JBoss CPU utilization issue - performance

I am using JBoss AS 4.2.3 along with the seam framework. My CPU usage increases as the number of users increase and it hits 99% for just 80 users. We also use Hibernate, EJB3 and Apache with mod_jk for loadbalancing.
When I took the thread dump all the runnable threads are doing a same activity with the following trace:
at java.net.SocketInputStream.socketRead0(Native Method)
at java.net.SocketInputStream.read(SocketInputStream.java:129)
at org.apache.coyote.ajp.AjpProcessor.read(AjpProcessor.java:1012)
at org.apache.coyote.ajp.AjpProcessor.readMessage(AjpProcessor.java:1091)
at org.apache.coyote.ajp.AjpProcessor.process(AjpProcessor.java:384)
at org.apache.coyote.ajp.AjpProtocol$AjpConnectionHandler.process(AjpProtocol.java:366)
at org.apache.tomcat.util.net.JIoEndpoint$Worker.run(JIoEndpoint.java:446)
at java.lang.Thread.run(Thread.java:662)
I am not able to interpret this with the stack trace. Also I find that even when the users have logged out, the CPU utilization still continues to be the same with threads in the same state.

These threads are attempting to read from a Socket connection. In this case they are waiting for the next request to be sent to the server from mod_jk in Apache. This is quite normal and they probably are not the reason for your CPU usage.
At this point you really need to go and run your application through a profiler.
If you are unable to run a profiler on the system (i.e. it's a production box) the next best thing is to start to take many stack dumps each a couple of seconds apart and then go though them by hand matching up the thread IDs. You need to look for the threads that are running your code and don't seem to have changed between dumps.
It is a very tedious task and doesn't always get clear results, but without a profiler or some sort of instrumentation you won't be able to find where all that CPU is going.

Review your AJP configuration between Apache and Jboss, as described in https://developer.jboss.org/wiki/OptimalModjk12Configuration
The problem
JBoss Web's (Tomcat) server.xml AJP snippet:
<Connector port="8009" address="${jboss.bind.address}" protocol="AJP/1.3"
emptySessionPath="true" enableLookups="false" redirectPort="8443" ></Connector> Apache's httpd.conf:
<IfModule prefork.c>
StartServers 8
MinSpareServers 5
MaxSpareServers 20
ServerLimit 256
MaxClients 256
MaxRequestsPerChild 4000
</IfModule>
The above configuration, under load, may cause mod_jk to be very slow
and unresponsive, cause http errors, and cause half-closed
connections.
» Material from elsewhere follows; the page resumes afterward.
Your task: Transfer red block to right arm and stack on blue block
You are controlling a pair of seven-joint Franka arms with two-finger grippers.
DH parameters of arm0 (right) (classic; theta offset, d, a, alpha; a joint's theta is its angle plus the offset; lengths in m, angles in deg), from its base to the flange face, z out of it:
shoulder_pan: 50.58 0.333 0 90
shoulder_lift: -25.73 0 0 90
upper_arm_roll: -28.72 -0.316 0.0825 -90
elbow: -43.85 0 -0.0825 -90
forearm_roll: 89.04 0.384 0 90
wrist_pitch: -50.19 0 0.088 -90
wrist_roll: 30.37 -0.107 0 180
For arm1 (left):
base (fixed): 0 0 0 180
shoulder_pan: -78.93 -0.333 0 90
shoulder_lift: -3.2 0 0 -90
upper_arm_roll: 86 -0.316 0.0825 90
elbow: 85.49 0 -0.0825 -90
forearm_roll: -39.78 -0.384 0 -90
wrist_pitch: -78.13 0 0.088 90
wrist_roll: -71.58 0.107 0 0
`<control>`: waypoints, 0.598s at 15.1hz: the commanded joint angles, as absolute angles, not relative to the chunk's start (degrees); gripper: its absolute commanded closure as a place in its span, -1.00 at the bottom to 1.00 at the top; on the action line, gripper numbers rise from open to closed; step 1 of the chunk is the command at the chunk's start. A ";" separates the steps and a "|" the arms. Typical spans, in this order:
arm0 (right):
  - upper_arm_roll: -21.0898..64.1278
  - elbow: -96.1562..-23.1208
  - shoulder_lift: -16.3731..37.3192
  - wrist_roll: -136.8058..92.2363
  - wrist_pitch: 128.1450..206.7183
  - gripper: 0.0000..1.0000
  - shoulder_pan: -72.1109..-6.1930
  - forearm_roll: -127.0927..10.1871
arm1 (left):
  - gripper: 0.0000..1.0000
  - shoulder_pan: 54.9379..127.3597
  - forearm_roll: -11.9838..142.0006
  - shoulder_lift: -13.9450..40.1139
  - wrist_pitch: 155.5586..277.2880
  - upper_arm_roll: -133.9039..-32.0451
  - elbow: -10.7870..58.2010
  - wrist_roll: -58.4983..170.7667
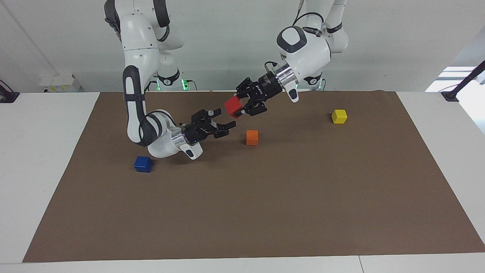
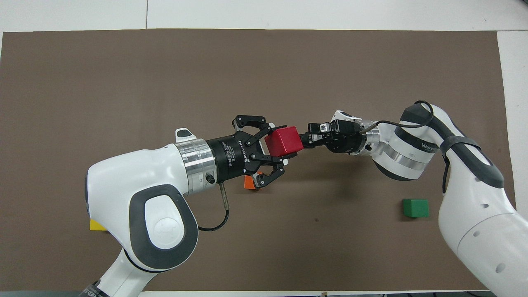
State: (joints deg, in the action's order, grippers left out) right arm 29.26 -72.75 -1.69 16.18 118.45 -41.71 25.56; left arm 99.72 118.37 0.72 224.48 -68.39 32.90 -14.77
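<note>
left claw (image 1: 240, 107) is clamped on the red block (image 1: 232, 105), which i hold in the air above the brown mat (image 1: 265, 212). from overhead, the block (image 2: 283, 140) sits between my fingertips, with the outer links splayed to either side. the block is tilted, one corner lowest. it hangs over the mat near the orange block (image 1: 252, 137), which lies on the mat below my claw and is half covered by it in the overhead view (image 2: 248, 182).

right claw (image 1: 224, 129) is spread wide, holding nothing. it points at the red block from the right arm's end of the table. in the overhead view its tip (image 2: 304, 139) meets the edge of the block; in the facing view the fingertips sit just below the block, with a small gap showing. i cannot tell whether they touch it.

block positions on the mat:
- blue block (image 1: 143, 164): flat on the mat, toward the right arm's end, beside the right arm's elbow and apart from it. the right arm hides it in the overhead view.
- yellow block (image 1: 339, 116): toward the left arm's end, well apart from both claws; only a corner shows from overhead (image 2: 97, 225).
- green block (image 2: 415, 208): visible from overhead only, near the right arm, closer to the robots than the red block.
</note>
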 commanded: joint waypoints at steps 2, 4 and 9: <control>29.16 -72.52 -1.96 18.32 120.14 -0.97 -40.29 27.32 | 1.00 101.08 115.29 3.80 227.19 -68.95 30.97 -14.82; 29.16 -72.52 -1.96 18.67 120.41 -0.97 -40.03 27.32 | 1.00 101.08 114.06 6.09 227.19 -68.86 29.21 -14.82; 29.16 -72.52 -1.96 19.02 121.46 -0.10 -39.94 27.32 | 1.00 102.22 113.96 6.80 228.15 -68.86 28.85 -14.64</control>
State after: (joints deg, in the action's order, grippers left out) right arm 29.26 -72.74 -1.71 17.44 120.22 -40.31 25.73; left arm 100.65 114.57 6.18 226.39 -68.33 29.84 -14.64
These problems can arise because there are no
connection timeouts specified to take care of orphaned connections, no
error handling properties defined in workers.properties, and no
connection limits set in Apache and Tomcat.
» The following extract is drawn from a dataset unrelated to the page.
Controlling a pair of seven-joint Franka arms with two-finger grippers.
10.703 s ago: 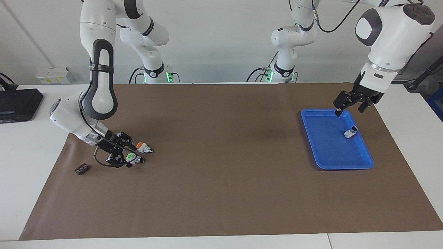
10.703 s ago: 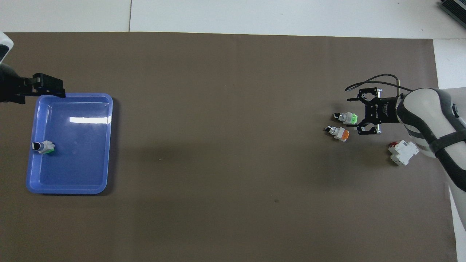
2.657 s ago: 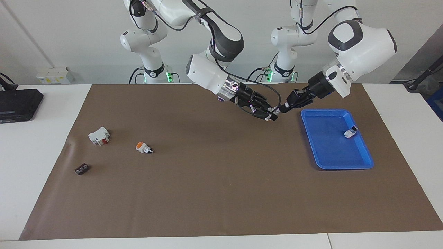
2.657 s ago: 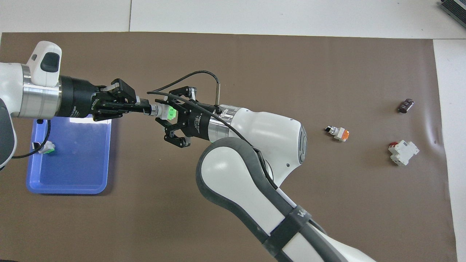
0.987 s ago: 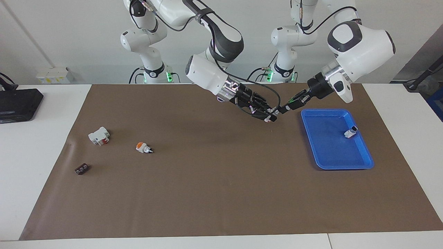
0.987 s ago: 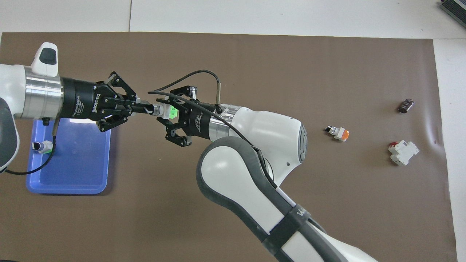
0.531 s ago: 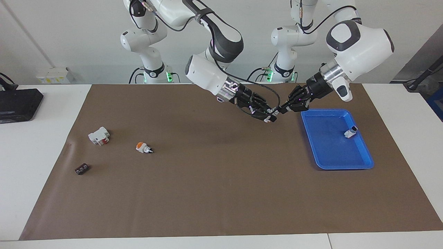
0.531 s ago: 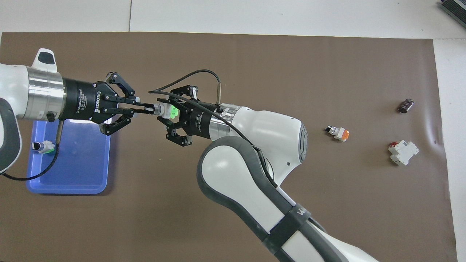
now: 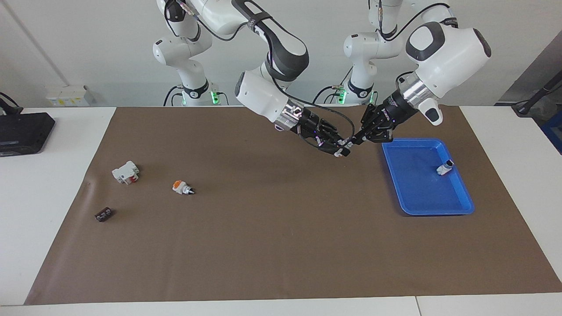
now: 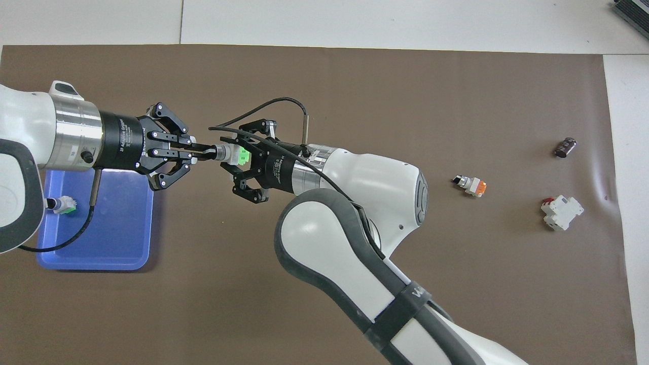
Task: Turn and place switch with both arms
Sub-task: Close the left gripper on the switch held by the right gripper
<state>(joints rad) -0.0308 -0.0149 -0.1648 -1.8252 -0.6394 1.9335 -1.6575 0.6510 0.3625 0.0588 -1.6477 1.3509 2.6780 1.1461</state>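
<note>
Toward the right arm's end of the brown mat lie a small dark block, a white breaker with red parts and the orange-ended switch, none of them moved since the earlier frames. Above the mat's middle, just beside the blue tray, the right gripper is clamped on the green end of the switch, holding it in the air as it did half a second ago. The left gripper meets it from the tray's direction, its fingertips pinched on the black knob; since a second ago its wrist has rolled further, so the outer links now splay differently, while the switch has barely shifted. In the tray another green-ended switch lies unmoved.
</note>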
But this high number of threads could be from another source. As described here:
the most common scenario for a hanging Socket.read() is a high
processing time or unhealthy state of your remote service provider.
This means that you will need to communicate with the service provider
support team right away in order to confirm if they are facing some
slowdown condition on their system.
Your applicaton server Threads should be released once the remote
service provider system problem is resolved but quite often you will
need to restart your server instances (Java VM) to clear all the
hanging Threads; especially if you are lacking proper timeout
implementation.
Other less common causes include:
Huge response data causing increased elapsed time to read / consume the Socket Inputstream e.g. such as very large XML data. This can be
proven easily by analysing the size of the response data
Network latency causing increased elapsed time in data transfer from the service provider to your Java EE production system. This can
be proven by running some network sniffer between your production
server and the service provider and determine any major lag/latency
problem
Whatever was your problem, the first thing to do is review your timeout configuration!
What you can do?
You need to do some configuration for Jboss and Apache.
JBoss side
The main concern with server.xml is setting the connectionTimeout
which sets the SO_TIMEOUT of the underlying socket. So when a connection in
Tomcat hasn't had a request in the amount of time specified by
connectionTimeout, then the connection dies off. This is necessary
because if the connection hasn't been used for a certain period of
time then there is the chance that it is half-close on the mod_jk end.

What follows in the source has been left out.